Even managed service providers receive scam emails and phone calls.
These serve as a reminder that education on phishing, scareware, and ransomware is an ongoing process, one that even IT experts need to stay sharp on.
But let’s assume you aren’t an IT expert. How can you best determine the validity of these messages and if they have malicious intent?
As with any learning process, practice is important. You may want to start with our phishing quiz. Know where you stand with gut instinct and some important clues.
Whether the attempt is made by email or phone, there is always something just a bit off about a phishing attempt.
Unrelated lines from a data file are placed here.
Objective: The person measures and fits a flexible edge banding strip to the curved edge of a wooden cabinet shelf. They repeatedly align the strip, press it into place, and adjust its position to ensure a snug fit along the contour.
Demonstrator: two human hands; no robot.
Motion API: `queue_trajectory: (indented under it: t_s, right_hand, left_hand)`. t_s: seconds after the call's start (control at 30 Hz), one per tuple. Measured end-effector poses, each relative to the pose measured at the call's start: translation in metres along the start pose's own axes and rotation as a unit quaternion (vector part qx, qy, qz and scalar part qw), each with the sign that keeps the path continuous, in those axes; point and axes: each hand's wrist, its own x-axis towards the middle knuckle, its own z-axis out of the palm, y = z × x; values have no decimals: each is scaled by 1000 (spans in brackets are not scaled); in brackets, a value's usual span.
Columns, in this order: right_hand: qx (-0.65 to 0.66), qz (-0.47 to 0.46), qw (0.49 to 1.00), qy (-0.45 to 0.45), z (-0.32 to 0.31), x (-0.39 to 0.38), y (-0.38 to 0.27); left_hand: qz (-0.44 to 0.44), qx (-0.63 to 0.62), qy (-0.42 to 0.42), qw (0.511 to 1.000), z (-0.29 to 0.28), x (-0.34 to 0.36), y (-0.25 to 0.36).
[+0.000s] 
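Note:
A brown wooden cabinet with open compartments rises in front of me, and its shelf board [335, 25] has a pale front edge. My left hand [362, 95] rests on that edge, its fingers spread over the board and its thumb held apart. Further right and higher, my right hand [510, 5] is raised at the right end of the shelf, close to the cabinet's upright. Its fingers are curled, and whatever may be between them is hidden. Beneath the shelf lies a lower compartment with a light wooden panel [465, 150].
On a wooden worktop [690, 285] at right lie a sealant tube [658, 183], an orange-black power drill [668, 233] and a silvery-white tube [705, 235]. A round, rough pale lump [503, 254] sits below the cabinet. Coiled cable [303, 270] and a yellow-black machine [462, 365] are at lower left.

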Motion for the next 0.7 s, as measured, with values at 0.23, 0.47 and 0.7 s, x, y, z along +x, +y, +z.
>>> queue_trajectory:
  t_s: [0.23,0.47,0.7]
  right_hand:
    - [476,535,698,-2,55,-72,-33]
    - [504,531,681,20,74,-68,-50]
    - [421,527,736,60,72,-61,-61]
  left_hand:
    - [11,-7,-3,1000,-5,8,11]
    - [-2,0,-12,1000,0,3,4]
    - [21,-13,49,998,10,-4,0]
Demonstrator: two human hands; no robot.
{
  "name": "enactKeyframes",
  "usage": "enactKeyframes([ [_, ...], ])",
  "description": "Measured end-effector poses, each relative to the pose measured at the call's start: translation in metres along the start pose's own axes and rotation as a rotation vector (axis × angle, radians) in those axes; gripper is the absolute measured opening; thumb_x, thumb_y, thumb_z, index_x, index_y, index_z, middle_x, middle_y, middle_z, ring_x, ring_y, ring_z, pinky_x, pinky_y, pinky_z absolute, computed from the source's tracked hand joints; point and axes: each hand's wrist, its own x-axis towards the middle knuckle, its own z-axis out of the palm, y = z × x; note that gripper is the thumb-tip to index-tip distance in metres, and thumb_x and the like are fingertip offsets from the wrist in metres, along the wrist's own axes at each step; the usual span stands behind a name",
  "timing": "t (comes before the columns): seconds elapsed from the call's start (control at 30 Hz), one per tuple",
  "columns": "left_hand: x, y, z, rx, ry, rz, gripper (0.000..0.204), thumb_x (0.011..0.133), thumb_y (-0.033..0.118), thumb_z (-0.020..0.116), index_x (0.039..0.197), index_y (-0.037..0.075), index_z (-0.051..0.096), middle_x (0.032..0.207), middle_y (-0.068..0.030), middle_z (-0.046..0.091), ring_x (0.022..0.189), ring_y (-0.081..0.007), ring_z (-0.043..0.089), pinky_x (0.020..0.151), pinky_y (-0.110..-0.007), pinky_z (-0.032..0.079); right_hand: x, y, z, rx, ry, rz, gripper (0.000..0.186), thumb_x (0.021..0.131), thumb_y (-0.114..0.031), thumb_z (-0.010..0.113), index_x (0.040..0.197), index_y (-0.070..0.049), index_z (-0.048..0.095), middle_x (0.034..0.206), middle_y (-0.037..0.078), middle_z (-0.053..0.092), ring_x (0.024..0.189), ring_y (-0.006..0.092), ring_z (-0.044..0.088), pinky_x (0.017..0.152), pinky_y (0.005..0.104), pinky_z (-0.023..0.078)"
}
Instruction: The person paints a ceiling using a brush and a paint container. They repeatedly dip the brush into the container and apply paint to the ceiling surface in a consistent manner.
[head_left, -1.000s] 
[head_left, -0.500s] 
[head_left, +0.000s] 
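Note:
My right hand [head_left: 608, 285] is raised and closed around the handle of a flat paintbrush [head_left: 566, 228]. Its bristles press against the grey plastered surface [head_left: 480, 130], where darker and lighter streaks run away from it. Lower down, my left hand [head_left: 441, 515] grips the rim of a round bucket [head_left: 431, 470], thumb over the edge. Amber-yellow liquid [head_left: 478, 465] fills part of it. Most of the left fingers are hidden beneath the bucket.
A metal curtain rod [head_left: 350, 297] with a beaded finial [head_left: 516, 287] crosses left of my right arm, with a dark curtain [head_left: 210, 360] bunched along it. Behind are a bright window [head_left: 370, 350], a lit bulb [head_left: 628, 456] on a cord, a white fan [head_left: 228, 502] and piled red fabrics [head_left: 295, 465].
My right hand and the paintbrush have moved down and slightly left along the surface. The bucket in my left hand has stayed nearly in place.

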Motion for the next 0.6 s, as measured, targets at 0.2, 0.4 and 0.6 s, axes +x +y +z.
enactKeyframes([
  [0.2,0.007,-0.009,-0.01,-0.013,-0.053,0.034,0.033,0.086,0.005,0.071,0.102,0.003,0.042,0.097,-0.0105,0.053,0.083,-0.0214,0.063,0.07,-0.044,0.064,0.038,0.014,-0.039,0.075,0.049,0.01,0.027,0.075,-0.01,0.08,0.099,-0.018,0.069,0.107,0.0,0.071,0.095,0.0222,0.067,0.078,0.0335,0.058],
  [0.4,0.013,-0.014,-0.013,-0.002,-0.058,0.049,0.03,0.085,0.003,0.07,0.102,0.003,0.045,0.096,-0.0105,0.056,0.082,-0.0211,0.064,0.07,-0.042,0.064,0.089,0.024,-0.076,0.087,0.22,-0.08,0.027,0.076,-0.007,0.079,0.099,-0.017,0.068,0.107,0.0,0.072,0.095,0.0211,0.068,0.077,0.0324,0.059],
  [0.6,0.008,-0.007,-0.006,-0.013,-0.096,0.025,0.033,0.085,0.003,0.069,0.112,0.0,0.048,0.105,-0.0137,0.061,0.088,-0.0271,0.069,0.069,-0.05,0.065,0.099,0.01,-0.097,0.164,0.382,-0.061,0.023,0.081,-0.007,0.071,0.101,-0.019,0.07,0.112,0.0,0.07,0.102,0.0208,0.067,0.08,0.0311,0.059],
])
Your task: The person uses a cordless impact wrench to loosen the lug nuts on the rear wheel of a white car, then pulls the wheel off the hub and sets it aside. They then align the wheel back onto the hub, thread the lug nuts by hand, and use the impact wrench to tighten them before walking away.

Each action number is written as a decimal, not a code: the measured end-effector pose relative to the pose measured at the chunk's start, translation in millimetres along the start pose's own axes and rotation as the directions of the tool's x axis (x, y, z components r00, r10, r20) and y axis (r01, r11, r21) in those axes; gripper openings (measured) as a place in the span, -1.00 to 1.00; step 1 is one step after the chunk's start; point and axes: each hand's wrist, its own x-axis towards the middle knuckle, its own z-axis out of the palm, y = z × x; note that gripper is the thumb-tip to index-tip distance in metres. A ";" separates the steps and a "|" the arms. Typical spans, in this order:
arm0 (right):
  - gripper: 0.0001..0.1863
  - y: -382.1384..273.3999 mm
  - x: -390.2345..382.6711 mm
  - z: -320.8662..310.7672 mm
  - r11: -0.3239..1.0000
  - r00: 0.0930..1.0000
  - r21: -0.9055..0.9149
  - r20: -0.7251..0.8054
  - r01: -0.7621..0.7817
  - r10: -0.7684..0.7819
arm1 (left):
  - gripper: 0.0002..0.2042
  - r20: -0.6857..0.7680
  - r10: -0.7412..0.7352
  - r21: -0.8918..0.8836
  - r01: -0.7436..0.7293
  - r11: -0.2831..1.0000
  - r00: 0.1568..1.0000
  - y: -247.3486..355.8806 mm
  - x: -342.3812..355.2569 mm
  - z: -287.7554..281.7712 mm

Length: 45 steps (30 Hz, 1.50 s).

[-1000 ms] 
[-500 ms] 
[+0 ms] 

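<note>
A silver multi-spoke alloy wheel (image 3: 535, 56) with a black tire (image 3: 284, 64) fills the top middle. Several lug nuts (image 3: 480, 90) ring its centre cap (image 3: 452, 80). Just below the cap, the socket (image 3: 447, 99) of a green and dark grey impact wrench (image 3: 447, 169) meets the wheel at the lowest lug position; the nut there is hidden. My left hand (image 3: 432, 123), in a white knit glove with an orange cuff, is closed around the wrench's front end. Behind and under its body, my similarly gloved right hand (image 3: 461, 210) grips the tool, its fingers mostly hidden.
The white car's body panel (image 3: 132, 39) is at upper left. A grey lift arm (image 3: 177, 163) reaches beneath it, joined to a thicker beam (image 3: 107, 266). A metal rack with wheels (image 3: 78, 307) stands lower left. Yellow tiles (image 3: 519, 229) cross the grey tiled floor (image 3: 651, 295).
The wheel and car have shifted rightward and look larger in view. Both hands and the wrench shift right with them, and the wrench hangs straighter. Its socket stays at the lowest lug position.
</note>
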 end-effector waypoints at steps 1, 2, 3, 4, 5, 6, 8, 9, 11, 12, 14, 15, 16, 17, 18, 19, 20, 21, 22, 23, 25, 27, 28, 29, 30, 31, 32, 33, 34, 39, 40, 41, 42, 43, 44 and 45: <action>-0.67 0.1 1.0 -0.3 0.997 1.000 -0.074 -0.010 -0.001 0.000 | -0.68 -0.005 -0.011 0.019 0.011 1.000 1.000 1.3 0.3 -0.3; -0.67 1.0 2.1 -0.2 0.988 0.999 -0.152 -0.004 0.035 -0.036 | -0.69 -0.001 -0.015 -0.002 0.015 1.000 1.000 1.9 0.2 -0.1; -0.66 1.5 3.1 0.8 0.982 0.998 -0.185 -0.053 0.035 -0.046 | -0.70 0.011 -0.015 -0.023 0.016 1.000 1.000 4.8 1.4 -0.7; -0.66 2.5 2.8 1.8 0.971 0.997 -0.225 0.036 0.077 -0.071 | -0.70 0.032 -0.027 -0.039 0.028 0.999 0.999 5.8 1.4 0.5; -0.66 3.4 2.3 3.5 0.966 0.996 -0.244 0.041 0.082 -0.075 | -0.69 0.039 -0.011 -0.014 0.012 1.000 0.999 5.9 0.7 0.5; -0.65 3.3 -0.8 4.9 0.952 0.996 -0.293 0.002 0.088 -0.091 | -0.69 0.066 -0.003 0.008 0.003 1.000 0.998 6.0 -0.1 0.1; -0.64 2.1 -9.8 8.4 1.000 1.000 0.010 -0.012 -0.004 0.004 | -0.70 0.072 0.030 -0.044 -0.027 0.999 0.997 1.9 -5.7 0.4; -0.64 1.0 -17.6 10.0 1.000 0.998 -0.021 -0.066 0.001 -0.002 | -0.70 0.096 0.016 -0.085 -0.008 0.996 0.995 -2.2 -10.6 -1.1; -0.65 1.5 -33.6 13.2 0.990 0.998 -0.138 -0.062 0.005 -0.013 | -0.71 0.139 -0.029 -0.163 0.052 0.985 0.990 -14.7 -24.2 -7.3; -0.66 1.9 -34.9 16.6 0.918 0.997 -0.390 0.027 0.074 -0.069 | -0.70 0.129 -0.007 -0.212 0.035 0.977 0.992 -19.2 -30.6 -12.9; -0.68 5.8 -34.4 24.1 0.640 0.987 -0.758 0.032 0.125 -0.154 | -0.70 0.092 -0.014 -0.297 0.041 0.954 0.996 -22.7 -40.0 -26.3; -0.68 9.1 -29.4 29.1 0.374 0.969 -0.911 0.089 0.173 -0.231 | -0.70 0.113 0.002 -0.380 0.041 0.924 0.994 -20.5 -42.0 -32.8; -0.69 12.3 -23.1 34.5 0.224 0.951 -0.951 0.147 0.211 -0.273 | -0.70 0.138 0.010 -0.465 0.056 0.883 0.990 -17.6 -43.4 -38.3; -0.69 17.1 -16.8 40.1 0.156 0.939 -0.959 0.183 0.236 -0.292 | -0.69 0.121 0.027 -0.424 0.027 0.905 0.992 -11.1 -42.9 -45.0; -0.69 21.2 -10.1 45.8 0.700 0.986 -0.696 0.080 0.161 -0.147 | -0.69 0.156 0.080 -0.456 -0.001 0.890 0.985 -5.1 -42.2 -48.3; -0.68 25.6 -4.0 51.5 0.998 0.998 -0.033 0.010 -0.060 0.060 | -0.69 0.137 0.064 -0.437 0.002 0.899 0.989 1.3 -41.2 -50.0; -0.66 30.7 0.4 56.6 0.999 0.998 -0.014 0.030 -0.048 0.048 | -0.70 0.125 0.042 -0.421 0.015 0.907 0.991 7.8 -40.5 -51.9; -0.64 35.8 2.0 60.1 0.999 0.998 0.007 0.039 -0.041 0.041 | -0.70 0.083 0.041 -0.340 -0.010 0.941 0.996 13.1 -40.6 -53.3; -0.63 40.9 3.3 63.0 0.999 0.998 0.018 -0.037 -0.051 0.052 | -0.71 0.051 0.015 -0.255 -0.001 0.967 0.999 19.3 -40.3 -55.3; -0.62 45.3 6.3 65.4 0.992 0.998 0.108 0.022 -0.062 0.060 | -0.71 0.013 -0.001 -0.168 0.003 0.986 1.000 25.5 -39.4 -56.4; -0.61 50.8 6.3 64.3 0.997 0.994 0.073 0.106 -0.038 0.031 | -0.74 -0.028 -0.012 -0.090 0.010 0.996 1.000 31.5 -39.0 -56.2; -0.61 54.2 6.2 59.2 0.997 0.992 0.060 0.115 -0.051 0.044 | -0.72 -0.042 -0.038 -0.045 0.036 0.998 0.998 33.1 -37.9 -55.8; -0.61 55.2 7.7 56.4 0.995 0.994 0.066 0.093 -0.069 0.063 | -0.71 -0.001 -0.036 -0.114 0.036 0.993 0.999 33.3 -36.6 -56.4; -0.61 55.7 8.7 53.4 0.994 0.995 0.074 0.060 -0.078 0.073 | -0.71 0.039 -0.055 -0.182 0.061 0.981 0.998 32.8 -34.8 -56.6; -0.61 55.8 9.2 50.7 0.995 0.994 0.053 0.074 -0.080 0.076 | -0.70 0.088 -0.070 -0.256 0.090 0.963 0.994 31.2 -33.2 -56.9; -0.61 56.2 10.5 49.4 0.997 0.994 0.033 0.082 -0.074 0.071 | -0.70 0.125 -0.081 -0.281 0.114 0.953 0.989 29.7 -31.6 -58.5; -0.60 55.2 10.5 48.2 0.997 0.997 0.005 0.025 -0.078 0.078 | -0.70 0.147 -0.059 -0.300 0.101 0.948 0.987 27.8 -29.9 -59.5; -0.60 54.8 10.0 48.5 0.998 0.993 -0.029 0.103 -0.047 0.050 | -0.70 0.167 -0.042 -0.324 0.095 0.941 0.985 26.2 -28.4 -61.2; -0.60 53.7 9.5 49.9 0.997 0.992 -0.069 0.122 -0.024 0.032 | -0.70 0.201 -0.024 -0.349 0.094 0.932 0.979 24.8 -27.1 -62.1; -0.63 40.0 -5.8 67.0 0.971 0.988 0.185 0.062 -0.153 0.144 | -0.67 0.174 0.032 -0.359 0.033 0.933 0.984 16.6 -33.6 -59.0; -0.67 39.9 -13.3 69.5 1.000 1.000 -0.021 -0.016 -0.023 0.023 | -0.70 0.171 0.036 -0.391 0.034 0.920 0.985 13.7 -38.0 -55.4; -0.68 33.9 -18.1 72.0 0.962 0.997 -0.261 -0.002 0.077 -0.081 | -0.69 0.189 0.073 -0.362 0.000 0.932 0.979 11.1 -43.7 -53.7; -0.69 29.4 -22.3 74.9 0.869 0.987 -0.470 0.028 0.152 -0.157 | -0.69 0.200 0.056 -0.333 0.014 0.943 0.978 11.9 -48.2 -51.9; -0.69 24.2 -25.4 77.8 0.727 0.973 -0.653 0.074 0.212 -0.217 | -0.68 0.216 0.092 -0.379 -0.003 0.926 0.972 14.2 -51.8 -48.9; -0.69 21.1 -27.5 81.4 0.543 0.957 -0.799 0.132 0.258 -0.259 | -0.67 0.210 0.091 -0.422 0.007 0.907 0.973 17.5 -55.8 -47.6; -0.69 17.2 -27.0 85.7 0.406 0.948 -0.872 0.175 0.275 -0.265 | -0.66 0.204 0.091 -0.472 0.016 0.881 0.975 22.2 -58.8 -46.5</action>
The phisher may have some accurate personal information—like your name, or the fact that you have Yahoo! email or an AT&T phone account—and see if you’ll take the bait.
It is easy to panic at the threat of suspension or an overdue bill and put aside any unease because of the urgent matter apparently at hand. This is exactly what phishers and scammers hope will happen.
The goal of these calls or emails is to collect even more information about you, fleshing out a profile for future scams, which the phisher can sell to other scammers, or—the jackpot—to collect banking or credit card information and cash in.
Because these phishes do have some truth mixed in, many do fall victim.
It might sound like an episode of Black Mirror—in fact, the tactics used in this blackmail email are eerily similar to those dramatized in a recent episode of the Netflix series depicting fictional futures—but scammers are now using direct emails as a method to extort information or Bitcoin from unsuspecting users.
About a month ago, Mark Anderson, Principal of Anderson Technologies, received a blackmail email scam. “As you could probably have guessed, your account was hacked, because I sent message you from it,” the scammer began in broken English. They first boasted by showing an unencrypted old password—probably acquired from Yahoo’s 2013 data breach.
The email continued to outline the threat. “Within a period from July 7, 2018 to September 23, 2018, you were infected by the virus we’ve created.” This virus, they suggested, gave them access to “messages, social media accounts, and messengers.” This apparently wasn’t enough intimidation for most scam victims, because the email then amped up the threat.
Users all over the internet report similar threats; the scammer creates a scenario that, if true, would serve as ample motivation to give in to their demands. The scammer says that video of the user was recorded while visiting “adult websites,” and that, unless 700 dollars is transferred to the scammer’s Bitcoin wallet within 48 hours, this footage would be released and they would “show this video to your friends, relatives, and your intimate one…”
So, with a relatively low payout amount, and a previously accurate (but very old) password, how did Anderson know this threat was a scam? He knew what they’d accused him of was false, not to mention he didn’t have a webcam as they’d suggested. But other clues included:
- While the email appeared to be sent from Anderson’s old account, this can be accomplished through spoofing.
- The password they listed was not the current (or even recent) password for that account.
- Broken English isn’t always a giveaway but combined with the generic threat, it seemed like a form letter.
- Googling some of the email text brings up threads of other users exposing the scam. We’ve censored some of the less savory aspects of the original email, but the full text and break down can be read online.
If you receive this email or a similar threat, your first step should be to research the threat online or reach out to an IT expert. Never pay a blackmail, ransom, or other request for money. Instead, update your passwords, run anti-virus and anti-malware scans on affected devices, and consider implementing multi-factor authentication on your accounts in order to bolster your security profile.